没等花娘子反应过来,女人的头和身体已经分了家。
尸体鲜血汩汩,温度溅化一片白雪点点。
花容拿着尸体腰上的钥匙,走到马车后边,刚开门就看到三四个衣着肮脏破烂的小姑娘缩在一起。
“小可爱不在这间。”
“太麻烦。”还要挨个试钥匙。
骰迹换了更加效率的寻找方案。
走到车厢后边,扯烂木板,看到几个腿脚被绑起来的女孩。
“你他娘的欠艹是吧?”前车厢里的人察觉动静赶紧跑出来,张口就是一段污言秽语,被青年捅了个对穿。
“下一辆。”
花容:……这,确实快多了。
渐渐的好几个绑匪注意到外边的动静,不怕死的直接举着斧头大刀上来硬刚,然后死了。
怕死的意识到问题的严重性,驾着马车就想跑,结果发现车轱辘不知道何时被人卡住,根本动不了。

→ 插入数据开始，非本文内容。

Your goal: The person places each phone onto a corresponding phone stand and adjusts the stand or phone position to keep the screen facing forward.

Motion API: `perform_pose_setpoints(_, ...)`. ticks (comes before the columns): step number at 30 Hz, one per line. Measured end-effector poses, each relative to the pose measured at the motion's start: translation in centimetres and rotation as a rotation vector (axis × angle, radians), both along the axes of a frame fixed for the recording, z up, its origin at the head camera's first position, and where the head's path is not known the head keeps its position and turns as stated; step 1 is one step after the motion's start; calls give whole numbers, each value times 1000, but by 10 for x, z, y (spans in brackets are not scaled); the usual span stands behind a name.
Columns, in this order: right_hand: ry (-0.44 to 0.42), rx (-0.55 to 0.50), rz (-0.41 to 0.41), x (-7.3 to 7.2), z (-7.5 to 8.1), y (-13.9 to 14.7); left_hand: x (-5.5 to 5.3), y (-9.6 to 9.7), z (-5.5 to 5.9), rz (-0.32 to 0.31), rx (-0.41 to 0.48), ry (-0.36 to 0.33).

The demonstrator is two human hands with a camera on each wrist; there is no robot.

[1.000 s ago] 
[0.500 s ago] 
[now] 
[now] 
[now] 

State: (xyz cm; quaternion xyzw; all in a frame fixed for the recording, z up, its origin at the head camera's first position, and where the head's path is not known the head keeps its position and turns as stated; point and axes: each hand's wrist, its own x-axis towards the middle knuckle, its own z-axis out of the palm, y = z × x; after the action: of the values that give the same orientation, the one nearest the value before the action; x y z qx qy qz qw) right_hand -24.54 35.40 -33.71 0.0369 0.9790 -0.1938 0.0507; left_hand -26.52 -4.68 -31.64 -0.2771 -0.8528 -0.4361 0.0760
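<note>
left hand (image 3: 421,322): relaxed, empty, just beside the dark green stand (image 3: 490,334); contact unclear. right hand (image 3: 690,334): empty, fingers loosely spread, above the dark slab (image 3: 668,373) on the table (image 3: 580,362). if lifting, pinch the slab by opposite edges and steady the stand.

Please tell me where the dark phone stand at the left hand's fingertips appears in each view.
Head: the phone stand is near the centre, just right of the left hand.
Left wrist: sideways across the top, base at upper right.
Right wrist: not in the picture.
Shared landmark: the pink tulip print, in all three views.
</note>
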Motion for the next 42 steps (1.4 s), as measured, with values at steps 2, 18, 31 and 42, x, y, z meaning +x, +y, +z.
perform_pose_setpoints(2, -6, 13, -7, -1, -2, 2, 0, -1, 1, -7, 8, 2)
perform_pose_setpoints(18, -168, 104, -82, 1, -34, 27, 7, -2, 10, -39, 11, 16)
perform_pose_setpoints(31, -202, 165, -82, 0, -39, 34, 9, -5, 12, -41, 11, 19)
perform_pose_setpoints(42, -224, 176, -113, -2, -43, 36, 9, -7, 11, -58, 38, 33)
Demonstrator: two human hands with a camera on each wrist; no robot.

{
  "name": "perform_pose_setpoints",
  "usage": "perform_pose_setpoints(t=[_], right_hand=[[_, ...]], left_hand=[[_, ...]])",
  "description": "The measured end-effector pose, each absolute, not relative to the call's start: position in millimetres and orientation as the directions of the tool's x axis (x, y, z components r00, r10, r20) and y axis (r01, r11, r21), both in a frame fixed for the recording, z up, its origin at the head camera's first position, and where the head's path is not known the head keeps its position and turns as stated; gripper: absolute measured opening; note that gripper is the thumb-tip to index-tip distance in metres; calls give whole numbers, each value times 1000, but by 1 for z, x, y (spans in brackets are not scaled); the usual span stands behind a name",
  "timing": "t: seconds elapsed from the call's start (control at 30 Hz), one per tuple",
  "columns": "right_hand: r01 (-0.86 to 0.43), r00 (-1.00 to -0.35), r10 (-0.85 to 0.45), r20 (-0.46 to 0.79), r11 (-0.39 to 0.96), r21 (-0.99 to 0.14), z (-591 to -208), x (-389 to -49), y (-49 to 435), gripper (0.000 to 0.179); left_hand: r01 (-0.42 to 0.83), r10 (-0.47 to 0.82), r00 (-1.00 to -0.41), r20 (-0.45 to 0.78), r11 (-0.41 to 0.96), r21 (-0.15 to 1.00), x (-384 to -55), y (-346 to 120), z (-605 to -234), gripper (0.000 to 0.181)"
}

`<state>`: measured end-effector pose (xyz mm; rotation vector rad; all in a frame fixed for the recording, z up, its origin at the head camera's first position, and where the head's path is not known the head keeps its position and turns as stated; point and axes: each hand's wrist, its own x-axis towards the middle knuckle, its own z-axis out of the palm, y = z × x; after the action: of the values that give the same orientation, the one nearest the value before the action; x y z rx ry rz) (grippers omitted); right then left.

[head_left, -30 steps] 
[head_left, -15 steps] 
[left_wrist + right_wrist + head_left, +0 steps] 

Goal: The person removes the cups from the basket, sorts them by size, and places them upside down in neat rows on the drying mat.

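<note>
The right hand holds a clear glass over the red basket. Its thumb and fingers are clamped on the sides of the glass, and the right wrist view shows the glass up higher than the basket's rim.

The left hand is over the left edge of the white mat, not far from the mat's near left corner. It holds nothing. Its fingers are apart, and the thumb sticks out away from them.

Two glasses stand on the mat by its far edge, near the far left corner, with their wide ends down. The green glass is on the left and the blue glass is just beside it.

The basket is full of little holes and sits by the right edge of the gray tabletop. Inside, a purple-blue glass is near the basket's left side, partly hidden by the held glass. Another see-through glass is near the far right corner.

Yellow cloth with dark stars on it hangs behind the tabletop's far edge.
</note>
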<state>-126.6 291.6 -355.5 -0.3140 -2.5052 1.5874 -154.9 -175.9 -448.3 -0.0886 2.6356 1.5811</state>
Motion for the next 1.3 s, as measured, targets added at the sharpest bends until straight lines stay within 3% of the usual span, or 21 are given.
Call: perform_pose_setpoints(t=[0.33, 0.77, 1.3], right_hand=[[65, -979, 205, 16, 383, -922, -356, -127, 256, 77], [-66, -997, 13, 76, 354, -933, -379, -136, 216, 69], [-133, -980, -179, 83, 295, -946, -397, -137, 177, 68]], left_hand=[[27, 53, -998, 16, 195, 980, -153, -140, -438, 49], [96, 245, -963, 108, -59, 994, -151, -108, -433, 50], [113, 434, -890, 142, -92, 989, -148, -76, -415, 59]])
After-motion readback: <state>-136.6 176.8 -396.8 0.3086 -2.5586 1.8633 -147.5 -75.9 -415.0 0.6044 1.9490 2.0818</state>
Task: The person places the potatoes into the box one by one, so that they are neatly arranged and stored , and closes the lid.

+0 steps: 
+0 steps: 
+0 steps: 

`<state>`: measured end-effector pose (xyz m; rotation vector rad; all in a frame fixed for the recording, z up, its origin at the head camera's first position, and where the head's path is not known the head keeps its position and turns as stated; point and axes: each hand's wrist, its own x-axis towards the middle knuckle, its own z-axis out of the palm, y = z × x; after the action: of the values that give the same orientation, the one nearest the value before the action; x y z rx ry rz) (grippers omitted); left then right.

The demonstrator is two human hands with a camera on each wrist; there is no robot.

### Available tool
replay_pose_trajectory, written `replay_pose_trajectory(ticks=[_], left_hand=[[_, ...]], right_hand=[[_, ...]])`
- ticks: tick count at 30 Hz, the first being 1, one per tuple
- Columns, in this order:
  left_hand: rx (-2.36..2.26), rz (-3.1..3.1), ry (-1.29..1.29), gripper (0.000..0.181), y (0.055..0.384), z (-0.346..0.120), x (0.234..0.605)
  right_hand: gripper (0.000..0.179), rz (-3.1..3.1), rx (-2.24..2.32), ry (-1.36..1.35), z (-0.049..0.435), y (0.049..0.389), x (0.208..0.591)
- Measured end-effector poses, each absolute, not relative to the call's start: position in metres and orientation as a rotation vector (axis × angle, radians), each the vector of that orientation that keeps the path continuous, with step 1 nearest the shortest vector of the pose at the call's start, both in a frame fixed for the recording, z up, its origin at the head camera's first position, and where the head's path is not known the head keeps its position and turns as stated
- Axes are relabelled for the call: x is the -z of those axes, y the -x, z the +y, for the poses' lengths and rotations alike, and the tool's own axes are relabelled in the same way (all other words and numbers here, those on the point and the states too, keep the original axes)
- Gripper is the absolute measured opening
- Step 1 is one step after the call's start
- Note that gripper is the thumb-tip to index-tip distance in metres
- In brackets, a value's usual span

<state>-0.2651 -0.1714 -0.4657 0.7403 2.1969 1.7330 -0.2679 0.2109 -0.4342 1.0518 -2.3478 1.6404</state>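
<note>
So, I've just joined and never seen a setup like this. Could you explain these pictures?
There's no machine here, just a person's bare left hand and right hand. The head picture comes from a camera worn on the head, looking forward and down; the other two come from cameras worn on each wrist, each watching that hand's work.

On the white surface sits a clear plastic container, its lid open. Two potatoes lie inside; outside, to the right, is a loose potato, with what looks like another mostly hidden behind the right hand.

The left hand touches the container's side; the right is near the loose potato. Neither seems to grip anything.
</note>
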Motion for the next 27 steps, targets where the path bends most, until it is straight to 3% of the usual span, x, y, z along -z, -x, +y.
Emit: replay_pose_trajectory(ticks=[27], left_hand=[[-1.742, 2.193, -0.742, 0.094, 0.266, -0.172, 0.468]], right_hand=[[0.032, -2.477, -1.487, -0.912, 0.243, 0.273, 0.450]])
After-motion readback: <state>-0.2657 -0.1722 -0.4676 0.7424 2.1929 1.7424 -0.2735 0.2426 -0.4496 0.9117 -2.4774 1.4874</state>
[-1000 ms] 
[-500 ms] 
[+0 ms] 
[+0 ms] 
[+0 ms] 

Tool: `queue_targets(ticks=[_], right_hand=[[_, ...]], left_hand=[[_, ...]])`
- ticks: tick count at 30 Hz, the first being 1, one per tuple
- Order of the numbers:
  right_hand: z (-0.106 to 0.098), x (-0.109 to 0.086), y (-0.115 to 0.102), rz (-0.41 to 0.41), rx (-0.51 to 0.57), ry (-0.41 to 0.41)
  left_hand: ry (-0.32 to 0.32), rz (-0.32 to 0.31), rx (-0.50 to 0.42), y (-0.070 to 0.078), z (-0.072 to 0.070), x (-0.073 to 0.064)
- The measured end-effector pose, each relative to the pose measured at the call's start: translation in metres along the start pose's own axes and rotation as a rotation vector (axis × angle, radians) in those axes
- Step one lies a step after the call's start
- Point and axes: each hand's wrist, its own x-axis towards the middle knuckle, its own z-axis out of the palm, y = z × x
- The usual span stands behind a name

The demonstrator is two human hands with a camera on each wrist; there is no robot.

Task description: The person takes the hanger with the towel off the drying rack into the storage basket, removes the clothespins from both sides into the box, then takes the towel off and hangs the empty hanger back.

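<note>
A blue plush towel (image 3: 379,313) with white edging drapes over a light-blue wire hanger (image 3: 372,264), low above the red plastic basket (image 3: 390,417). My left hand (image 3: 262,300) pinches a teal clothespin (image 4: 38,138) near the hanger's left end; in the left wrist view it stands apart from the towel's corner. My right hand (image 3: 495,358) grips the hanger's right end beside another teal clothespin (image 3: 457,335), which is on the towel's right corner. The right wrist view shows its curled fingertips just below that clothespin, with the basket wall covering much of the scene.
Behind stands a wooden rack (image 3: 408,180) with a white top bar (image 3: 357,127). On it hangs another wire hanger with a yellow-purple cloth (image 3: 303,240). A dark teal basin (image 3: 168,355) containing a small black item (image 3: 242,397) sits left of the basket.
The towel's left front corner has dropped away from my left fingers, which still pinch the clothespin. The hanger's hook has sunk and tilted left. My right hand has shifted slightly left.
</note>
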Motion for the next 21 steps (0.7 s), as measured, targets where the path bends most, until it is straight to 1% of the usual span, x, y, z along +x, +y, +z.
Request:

半个小时不到的功夫,曲窍面前的木门被人随意扯开,抬头便一双染着冰雪的眼眸。
那睫毛上晶莹剔透的冰晶不仅没有让青年的模样变得窘迫,反而独增了三分清冷出尘的意味。
“爹爹~”
里娅:“……”你爹爹长得确实不太像武将。
就是说,这力量好像也不太像正常人。
她难道遇上山里的妖精了?
找到人,骰迹抬手掀开车盖扔到一边,长枪消散,将女孩卷进毛绒披风里。
“冷?”
“不冷,我现在身体是40℃。”介于旁边有个原住民,曲窍笑眯眯的跟她爹爹咬耳朵。
好多女孩不知道外面到底发生了什么,下车看到满地尸体后吓得嘤嘤直哭,喊爹喊娘的都有。
里娅忙着安慰她们,看着满地的马车残骸和尸体也有些不知所措。